What is expected →
Retype the data that follows with no alterations, please.

○ ○ ○ ○ ○ ○ ○

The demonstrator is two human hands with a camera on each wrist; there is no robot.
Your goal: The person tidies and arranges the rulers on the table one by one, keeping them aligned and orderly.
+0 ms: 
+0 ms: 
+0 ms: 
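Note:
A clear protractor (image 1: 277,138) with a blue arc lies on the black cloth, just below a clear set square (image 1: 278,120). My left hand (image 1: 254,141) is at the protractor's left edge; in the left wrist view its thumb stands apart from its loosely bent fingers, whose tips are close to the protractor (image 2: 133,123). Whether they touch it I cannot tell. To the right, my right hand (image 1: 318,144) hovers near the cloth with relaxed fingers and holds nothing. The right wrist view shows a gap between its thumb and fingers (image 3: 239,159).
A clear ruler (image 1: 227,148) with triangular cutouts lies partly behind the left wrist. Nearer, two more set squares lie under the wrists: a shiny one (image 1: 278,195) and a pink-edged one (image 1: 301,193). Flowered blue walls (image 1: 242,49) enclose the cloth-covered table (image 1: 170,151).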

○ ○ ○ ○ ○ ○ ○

Response to this exercise →
The demonstrator is two human hands with a camera on each wrist; there is no robot.
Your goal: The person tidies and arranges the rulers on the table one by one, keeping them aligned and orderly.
+0 ms: 
+0 ms: 
+0 ms: 
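Note:
A clear protractor (image 1: 277,138) with a blue arc lies on the black cloth, just below a clear set square (image 1: 278,120). My left hand (image 1: 254,141) is at the protractor's left edge; in the left wrist view its thumb stands apart from its loosely bent fingers, whose tips are close to the protractor (image 2: 133,123). Whether they touch it I cannot tell. To the right, my right hand (image 1: 318,144) hovers near the cloth with relaxed fingers and holds nothing. The right wrist view shows a gap between its thumb and fingers (image 3: 239,159).
A clear ruler (image 1: 227,148) with triangular cutouts lies partly behind the left wrist. Nearer, two more set squares lie under the wrists: a shiny one (image 1: 278,195) and a pink-edged one (image 1: 301,193). Flowered blue walls (image 1: 242,49) enclose the cloth-covered table (image 1: 170,151).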

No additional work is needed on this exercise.